The 4 Golden Signals, and how to put them into practice
There's nothing easy about monitoring distributed systems, but the right metrics can help. Here's how to put the Golden Signals of software reliability to work.
The practice of enforcing software reliability involves monitoring performance and taking corrective action when things go wrong. To do that effectively, systems need built-in "tripwire" metrics that trigger alerts and prompt teams to deploy reparative countermeasures when things go wrong.
The Golden Signals have evolved to address the factors that most impact distributed systems like microservice-based architectures. These metrics primarily revolve around outward-facing concerns like user request/response times, resource utilization and memory allocation.
Let's examine this approach to systems monitoring, including the four specific metrics it targets, the unique details these metrics reveal, and a quick look at how the Golden Signals might come into play in a microservices environment.
Many performance measures revolve around things like CPU utilization, memory allocation, disk-drive read times or internal bandwidth capacity. To consistently keep track of end-user experiences, Google's team of software reliability engineers (SREs) created a standard set of four metrics known as the Golden Signals: latency, traffic, errors and saturation.
Latency. This metric is the time that elapses between when a system receives a request and when it sends a response. It is tempting to think of this metric as a single "average" latency, or perhaps an established "mean" latency that can be used to guide service-level agreements. But, in the Golden Signals, we want to look at the latency over a period of time, which we can visualize with something like a frequency-distribution histogram.
The histogram below documents the latency of 1,000 requests made to a service with an expected response time of under 80 milliseconds (ms). Each section of the histogram groups requests together by the amount of time they take to complete, ranging from 0 ms to 150 ms in increments of five.
This graph shows us that, of these 1,000 requests, most requests (105, to be exact) took about 25 ms to 30 ms to complete. A roughly even number of requests are shown to take between 50 ms to 100 ms, but this drops off drastically at 105 -- that is, until we see a second small spike around the 130 ms mark.

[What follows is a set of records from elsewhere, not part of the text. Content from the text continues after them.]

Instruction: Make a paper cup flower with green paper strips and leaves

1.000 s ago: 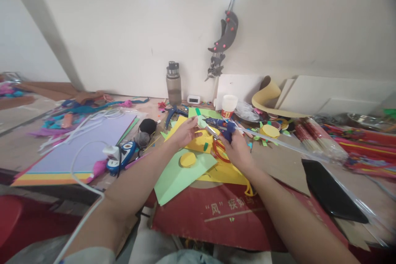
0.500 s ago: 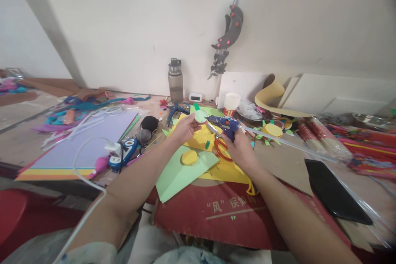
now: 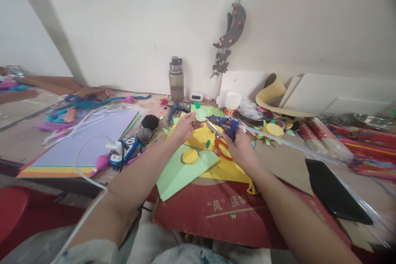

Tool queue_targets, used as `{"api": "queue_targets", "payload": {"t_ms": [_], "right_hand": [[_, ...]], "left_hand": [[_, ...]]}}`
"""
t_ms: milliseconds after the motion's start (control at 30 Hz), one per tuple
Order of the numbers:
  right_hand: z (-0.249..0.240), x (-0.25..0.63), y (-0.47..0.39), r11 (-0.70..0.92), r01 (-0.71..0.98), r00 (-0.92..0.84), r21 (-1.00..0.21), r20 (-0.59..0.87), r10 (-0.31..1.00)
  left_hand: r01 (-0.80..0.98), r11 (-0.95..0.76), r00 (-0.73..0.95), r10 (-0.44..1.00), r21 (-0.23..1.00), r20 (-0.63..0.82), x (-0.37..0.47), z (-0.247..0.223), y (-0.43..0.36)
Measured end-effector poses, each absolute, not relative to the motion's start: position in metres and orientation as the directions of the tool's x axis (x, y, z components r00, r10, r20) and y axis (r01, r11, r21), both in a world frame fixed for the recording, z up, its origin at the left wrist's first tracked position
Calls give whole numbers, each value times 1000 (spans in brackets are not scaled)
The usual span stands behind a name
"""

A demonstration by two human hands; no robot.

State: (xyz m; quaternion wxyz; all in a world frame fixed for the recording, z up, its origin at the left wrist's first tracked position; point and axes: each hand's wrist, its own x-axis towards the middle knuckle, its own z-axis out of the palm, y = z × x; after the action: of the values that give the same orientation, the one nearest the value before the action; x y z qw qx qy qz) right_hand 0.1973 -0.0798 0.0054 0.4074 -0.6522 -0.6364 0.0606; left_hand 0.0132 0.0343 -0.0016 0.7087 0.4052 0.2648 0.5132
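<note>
My left hand [image 3: 187,127] pinches a pale green paper disc [image 3: 202,114] with a small dark green strip [image 3: 197,105] at its top edge. In my right hand [image 3: 240,145] is a blue glue gun [image 3: 229,126], its nozzle close to the disc's right edge; I cannot tell if they touch. A long clear glue stick [image 3: 278,141] sticks out of the gun's back. Just below the gun lie scissors with red handles [image 3: 223,150], partly hidden by my right hand. Under my hands are yellow paper [image 3: 229,171] and light green paper [image 3: 173,177], with a yellow disc [image 3: 189,156] on the green sheet.
A water bottle [image 3: 176,80], small white clock [image 3: 196,96] and paper cup [image 3: 232,103] stand at the back. To the left are a blue power strip [image 3: 123,152] with a white cable and coloured sheets [image 3: 77,144]. A black tray-like object [image 3: 335,192] lies right.
The view has shifted very slightly. Both hands hold the disc and the glue gun in nearly the same place as before.
</note>
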Motion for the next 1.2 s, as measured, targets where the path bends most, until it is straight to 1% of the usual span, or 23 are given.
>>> {"api": "queue_targets", "payload": {"t_ms": [100,267,433,667,867,1000,1200], "right_hand": [[6,197,-80,155,775,180,-613,449,875],[4,198,-80,165,779,170,-605,456,874],[3,198,-79,185,779,166,-599,482,860],[5,197,-81,167,772,179,-614,462,869],[4,198,-81,133,773,197,-621,434,879],[4,197,-81,123,776,199,-619,425,883],[3,197,-81,150,770,194,-620,452,871]], "left_hand": [[-501,137,343,938,855,50,12,-1,33],[-412,99,330,943,906,47,13,-1,32],[-406,54,324,942,912,88,17,0,30],[-313,9,308,947,950,93,16,-3,32],[-219,-54,217,971,974,102,13,-5,34],[-217,-106,159,977,970,142,13,-7,36],[-194,-272,147,942,942,302,15,-7,35]]}}
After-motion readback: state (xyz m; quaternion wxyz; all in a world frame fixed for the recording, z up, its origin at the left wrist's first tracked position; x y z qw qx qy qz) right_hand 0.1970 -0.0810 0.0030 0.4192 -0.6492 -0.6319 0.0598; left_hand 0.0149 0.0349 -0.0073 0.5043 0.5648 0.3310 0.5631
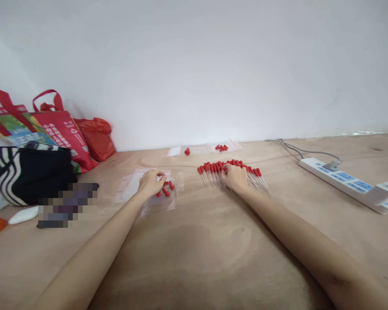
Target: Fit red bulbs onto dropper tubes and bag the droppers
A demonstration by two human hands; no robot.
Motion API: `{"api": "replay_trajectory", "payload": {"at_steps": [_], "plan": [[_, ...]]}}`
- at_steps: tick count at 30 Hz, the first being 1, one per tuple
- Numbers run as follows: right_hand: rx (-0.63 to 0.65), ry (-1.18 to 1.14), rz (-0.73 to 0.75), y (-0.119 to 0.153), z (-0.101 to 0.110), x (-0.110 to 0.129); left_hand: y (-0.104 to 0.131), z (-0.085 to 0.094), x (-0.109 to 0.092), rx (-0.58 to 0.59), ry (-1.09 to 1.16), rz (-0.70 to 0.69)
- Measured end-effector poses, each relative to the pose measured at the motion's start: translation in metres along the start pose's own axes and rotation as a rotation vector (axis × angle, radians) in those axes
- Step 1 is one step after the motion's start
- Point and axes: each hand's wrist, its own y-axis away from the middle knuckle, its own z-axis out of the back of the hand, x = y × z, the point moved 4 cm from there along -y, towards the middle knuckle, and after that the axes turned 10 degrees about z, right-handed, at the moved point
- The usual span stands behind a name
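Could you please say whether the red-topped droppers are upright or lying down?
Lying down: the droppers stretch along the table, red ends toward the wall.

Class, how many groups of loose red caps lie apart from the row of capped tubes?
3: caps by the left hand, caps near the wall, and caps right of those. The left hand may hide more.

Looks like a makeshift handwork corner in a plain room, hard to place as home or small workshop. Backed by a bare pale wall (213, 73), with a wood-grained tabletop (194, 267). Spread with red-bulbed droppers (237, 162), loose red bulbs (166, 193) and resealable plastic bags (132, 189). Shared with a printed red shopping bag (64, 133), a black-and-white striped bag (47, 172) and a multi-socket power strip (339, 177).
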Motion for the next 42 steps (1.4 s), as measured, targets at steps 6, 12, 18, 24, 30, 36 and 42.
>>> {"api": "replay_trajectory", "payload": {"at_steps": [6, 12, 18, 24, 30, 36, 42], "plan": [[0.025, 0.051, 0.009, 0.001, -0.004, 0.004, 0.007, -0.004, -0.002, 0.387, 0.232, -0.094], [0.051, 0.055, 0.038, 0.0, -0.006, 0.004, 0.013, 0.0, -0.01, 0.497, 0.334, -0.095], [-0.122, 0.021, 0.187, 0.008, -0.001, 0.031, 0.001, -0.001, 0.005, 0.331, 0.226, -0.06], [0.036, -0.189, 0.29, 0.01, -0.02, 0.097, -0.001, -0.009, 0.013, 0.391, 0.224, -0.048], [0.171, -0.255, 0.108, -0.002, -0.034, 0.128, 0.002, -0.009, 0.011, 0.396, 0.252, -0.04], [0.194, -0.266, 0.04, -0.006, -0.034, 0.13, 0.007, -0.012, 0.006, 0.445, 0.357, -0.01], [0.213, -0.301, 0.024, -0.007, -0.032, 0.13, 0.011, -0.012, 0.0, 0.432, 0.382, 0.019]]}}
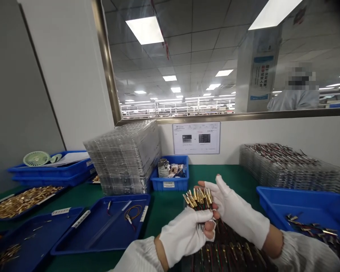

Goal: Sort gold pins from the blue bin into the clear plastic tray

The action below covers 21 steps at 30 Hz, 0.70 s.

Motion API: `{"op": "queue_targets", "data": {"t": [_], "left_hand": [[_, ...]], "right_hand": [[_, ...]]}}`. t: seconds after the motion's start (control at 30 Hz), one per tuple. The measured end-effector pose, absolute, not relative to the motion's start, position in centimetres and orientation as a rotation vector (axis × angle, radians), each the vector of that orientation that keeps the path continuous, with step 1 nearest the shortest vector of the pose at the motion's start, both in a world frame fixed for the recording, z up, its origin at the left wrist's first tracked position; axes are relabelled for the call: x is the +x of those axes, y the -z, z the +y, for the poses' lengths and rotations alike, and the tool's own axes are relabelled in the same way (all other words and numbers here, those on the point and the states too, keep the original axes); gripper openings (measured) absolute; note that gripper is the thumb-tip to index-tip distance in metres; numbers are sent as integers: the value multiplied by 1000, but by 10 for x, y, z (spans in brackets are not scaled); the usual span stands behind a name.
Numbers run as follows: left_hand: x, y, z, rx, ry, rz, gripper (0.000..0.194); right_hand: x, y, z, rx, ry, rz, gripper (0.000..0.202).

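Observation:
My left hand point(187, 230), in a white fingerless glove, is closed around a bundle of brass-tipped wired parts point(198, 197). Their gold, tube-like ends point up, and thin dark, red and green wires run down into the grip. Beside the bundle, my right hand point(234, 207) is in the same kind of glove. Its thumb is raised and its fingers are stretched out along the bundle's right and far side, touching it. Below both hands lies a clear tray point(223, 257) with rows of similar wired parts, partly covered by my hands and wrists.
At right are a blue bin point(300, 204) of loose wired parts and stacked filled trays point(289, 166). A tall stack of clear trays point(124, 158) stands at left, by a small blue bin point(170, 183). Blue trays point(102, 230) and a tray of brass pieces point(22, 202) lie farther left.

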<state>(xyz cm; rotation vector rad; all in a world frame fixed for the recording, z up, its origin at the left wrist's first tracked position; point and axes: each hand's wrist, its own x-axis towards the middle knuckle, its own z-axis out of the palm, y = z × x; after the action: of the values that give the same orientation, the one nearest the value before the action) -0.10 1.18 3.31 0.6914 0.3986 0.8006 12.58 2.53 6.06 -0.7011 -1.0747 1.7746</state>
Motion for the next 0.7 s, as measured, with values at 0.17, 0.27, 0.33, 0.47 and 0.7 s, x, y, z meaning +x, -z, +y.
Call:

The service has an average latency of 58 ms and a median latency of 45 ms, which is comfortably within the range for which we're looking. Yet, there is still this significant uptick on the right side. As such, this histogram gave us a specific reason to investigate these latency-prone requests and possibly remedy the issue.
Golden Signals vs. USE metrics
Those studying various monitoring techniques are likely to encounter another set of application performance metrics: The USE metrics. They're similar to the Golden Signals, but the perspective they provide aligns to a different goal.
USE stands for utilization, saturation and errors. Utilization indicates the time an application service is processing workloads, while saturation is the backlog of unprocessed work that resides within the application's internal systems. The "saturation" metric found in the Golden Signals corresponds to USE's utilization metric. However, the Golden Signals approach doesn't lend itself to distinguishing customer errors from internal errors. The USE metrics do.
Whether or not these distinctions are worth considering depends on the system you work with -- more importantly, how it fails. If a team wants to scan a back-end system for bottlenecks, but without including the backlog that still resides externally, the USE metrics might be suitable.
Traffic. Traffic is demand on the system. For example, a system might average 100 HTTPS requests per second. Again, averages can be deceptive; you might look at trends for the average to detect problems, or the averages over time. It is possible that traffic widely increases at certain times of day, such as people checking stock prices as the market closes. Perhaps the delays at the right side of the latency diagram discussed above all occur at this particular time.
Errors. API error codes indicate something is wrong. Tracking both the total number of errors that occur and the percentage of failed requests allows a team to compare the service to others. Google's SREs expand this concept of errors to include functional errors of incorrect data and slow responses, even if the service returns a "200 OK" message.
Saturation. Networks, disks and memory have a saturation point at which demand exceeds a service's performance limits. You can use load testing to identify that saturation point, as well as the constraint, which is the request that failed first. Unfortunately, it's easy to ignore saturation when load balancers and other automated scaling mechanisms are in place. However, misconfigured systems, inconsistent scaling and other factors can always prevent load balancers from doing their job. Monitoring saturation can help teams identify issues before they become serious problems, as well as reconfigure their strategy to prevent them from recurring.
The Golden Signals and microservices
A microservices architecture that supports an e-commerce application might use an API Gateway as a single public interface for requests, and a composition pattern that combines requests into groups. The most valuable metrics in this case would be how quickly querying customers receive results (latency and traffic), if those results are correct (errors) and if the hardware can handle the incoming requests (saturation). Thus, the four Golden Signals would make for a useful batch of microservices monitoring metrics.